▶ _EXERCISE BRIEF_:
Retype the listing found below exactly, but leave out each picture.

-*-*-

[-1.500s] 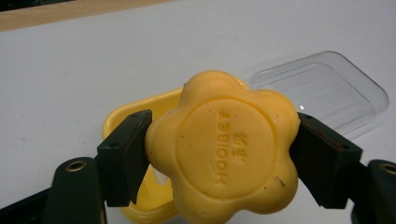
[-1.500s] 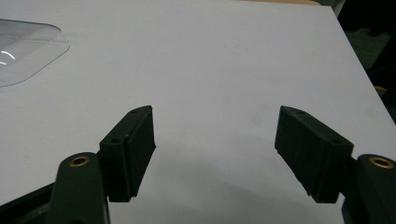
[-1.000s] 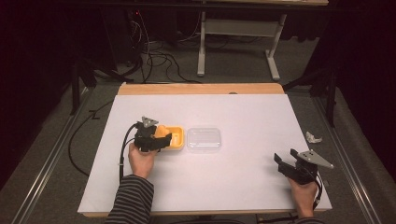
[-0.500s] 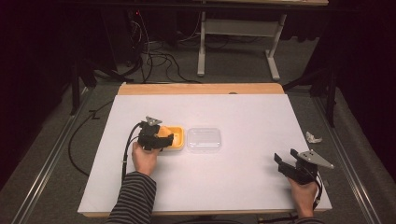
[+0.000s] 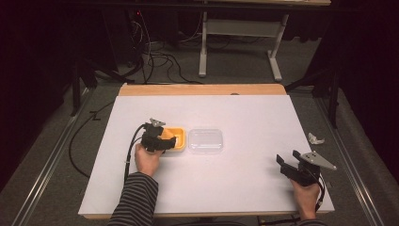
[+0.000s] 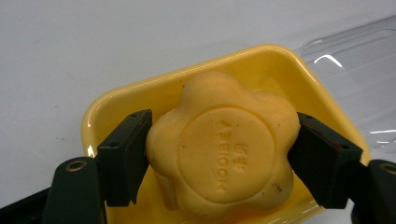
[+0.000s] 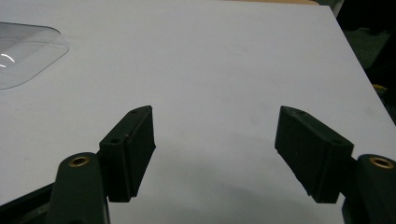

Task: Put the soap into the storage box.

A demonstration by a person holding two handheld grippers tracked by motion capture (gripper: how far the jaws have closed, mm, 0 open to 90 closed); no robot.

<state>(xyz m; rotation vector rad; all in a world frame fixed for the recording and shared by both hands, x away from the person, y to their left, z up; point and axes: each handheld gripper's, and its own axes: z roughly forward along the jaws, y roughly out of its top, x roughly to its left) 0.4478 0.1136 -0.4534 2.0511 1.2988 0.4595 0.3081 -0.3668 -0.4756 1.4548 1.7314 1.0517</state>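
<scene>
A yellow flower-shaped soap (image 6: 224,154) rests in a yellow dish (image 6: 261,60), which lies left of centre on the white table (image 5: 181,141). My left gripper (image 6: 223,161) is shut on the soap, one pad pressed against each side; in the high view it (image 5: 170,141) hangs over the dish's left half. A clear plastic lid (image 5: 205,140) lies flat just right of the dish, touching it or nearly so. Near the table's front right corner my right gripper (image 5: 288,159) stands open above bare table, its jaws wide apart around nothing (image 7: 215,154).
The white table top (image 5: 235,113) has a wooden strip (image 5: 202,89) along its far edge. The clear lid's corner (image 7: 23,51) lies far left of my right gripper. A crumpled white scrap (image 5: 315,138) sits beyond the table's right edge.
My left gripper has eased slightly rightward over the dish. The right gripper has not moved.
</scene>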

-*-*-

▶ _WRITTEN ANSWER_:
[-1.500s] 
[-1.500s] 
[-1.000s] 
[-0.500s] 
[+0.000s] 
[+0.000s] 
[+0.000s] 

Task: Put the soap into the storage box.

A demonstration by a person holding two handheld grippers tracked by motion capture (gripper: how far the jaws have closed, mm, 0 open to 90 closed); no robot.

<state>(xyz m; rotation vector rad; all in a world frame fixed for the recording and shared by both hands, x away from the person, y to their left, z up; point and axes: each handheld gripper's, and its own axes: z roughly forward along the jaws, y roughly out of its top, x roughly to its left) 0.4478 0.1136 -0.4534 2.0511 1.2988 0.4595 0.3081 -0.3668 -0.4756 1.4548 1.7314 1.0517</state>
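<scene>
A yellow flower-shaped soap (image 6: 224,154) rests in a yellow dish (image 6: 261,60), which lies left of centre on the white table (image 5: 181,141). My left gripper (image 6: 223,161) is shut on the soap, one pad pressed against each side; in the high view it (image 5: 170,141) hangs over the dish's left half. A clear plastic lid (image 5: 205,140) lies flat just right of the dish, touching it or nearly so. Near the table's front right corner my right gripper (image 5: 288,159) stands open above bare table, its jaws wide apart around nothing (image 7: 215,154).
The white table top (image 5: 235,113) has a wooden strip (image 5: 202,89) along its far edge. The clear lid's corner (image 7: 23,51) lies far left of my right gripper. A crumpled white scrap (image 5: 315,138) sits beyond the table's right edge.
My left gripper has eased slightly rightward over the dish. The right gripper has not moved.
</scene>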

An answer has been given, and the exercise is complete.